▸ Goal of the exercise: From the data below, return each line in which the string "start" is found.

▸ Collected data:
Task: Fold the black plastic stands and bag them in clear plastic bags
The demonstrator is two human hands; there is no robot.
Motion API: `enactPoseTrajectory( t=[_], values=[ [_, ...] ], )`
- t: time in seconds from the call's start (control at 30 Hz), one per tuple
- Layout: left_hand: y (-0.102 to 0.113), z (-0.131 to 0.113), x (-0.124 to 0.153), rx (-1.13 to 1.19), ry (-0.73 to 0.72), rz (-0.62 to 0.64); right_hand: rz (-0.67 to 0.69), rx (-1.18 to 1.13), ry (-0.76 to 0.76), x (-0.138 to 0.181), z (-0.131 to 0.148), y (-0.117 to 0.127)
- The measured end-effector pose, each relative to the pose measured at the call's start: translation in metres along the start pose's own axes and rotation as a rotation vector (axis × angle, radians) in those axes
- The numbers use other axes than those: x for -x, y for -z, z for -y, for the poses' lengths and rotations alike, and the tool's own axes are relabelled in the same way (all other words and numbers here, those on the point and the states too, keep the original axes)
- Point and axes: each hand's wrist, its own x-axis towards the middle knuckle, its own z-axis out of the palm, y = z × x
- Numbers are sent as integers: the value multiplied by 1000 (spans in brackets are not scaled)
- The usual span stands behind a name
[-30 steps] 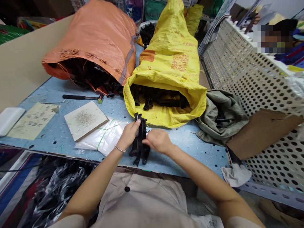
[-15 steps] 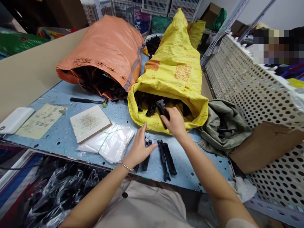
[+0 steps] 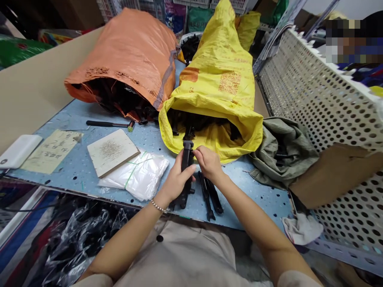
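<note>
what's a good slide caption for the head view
Left hand holding a black part, right hand at its upper end, before an open yellow sack.

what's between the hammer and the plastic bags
In the head view, a pale square board lies between the hammer and the plastic bags, partly covering the bags.

This looks like a small assembly or packing workshop: a speckled blue workbench carries big orange and yellow woven sacks, both open at the mouth on heaps of black parts. A hammer, a tied bundle of clear plastic bags and a handwritten note lie nearby, with a perforated panel alongside and plastic crates behind.
</note>
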Motion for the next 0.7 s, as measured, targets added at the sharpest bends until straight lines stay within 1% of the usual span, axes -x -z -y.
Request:
enactPoseTrajectory(
  t=[0.03,0.07,0.1,0.13,0.2,0.23,0.3,0.33,0.4,0.47,0.5,0.53,0.57,0.6,0.67,0.7],
  values=[
    [3,0,-3,0,-1,-33,36,-36,-25,4,4,-1],
    [6,0,-6,13,2,-66,72,-55,-14,10,8,-2],
    [9,-1,-8,35,7,-97,102,-48,38,19,13,-2],
    [11,-2,-11,59,14,-121,120,-19,123,28,19,-4],
    [13,-4,-15,94,26,-134,111,75,297,46,30,-9],
    [14,-4,-16,98,34,-128,99,119,351,54,34,-11],
    [18,-3,-17,63,47,-112,102,178,378,63,41,-16],
    [23,-2,-17,14,40,-123,137,188,376,62,43,-18],
    [37,3,-15,-177,-9,-198,268,169,364,52,42,-18],
    [54,8,-9,-512,-25,-288,384,126,274,29,35,-16],
    [61,11,-6,-707,5,-312,400,117,178,13,29,-17],
    [65,16,-2,-886,56,-308,386,124,50,-4,22,-18],
    [66,21,2,-1028,115,-276,345,147,-101,-23,15,-21],
    [65,26,5,-1117,162,-225,294,179,-248,-42,7,-24],
    [55,40,11,-1157,191,-106,241,198,-492,-76,-9,-34],
    [49,47,12,-1145,183,-59,242,177,-574,-90,-16,-38]
  ],
)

▸ Answer to the exercise:
- t: time in seconds from the call's start (control at 30 Hz), one per tuple
- The measured end-effector pose, each relative to the pose measured at the call's start: translation in metres along the start pose's own axes and rotation as a rotation vector (axis × angle, radians) in those axes

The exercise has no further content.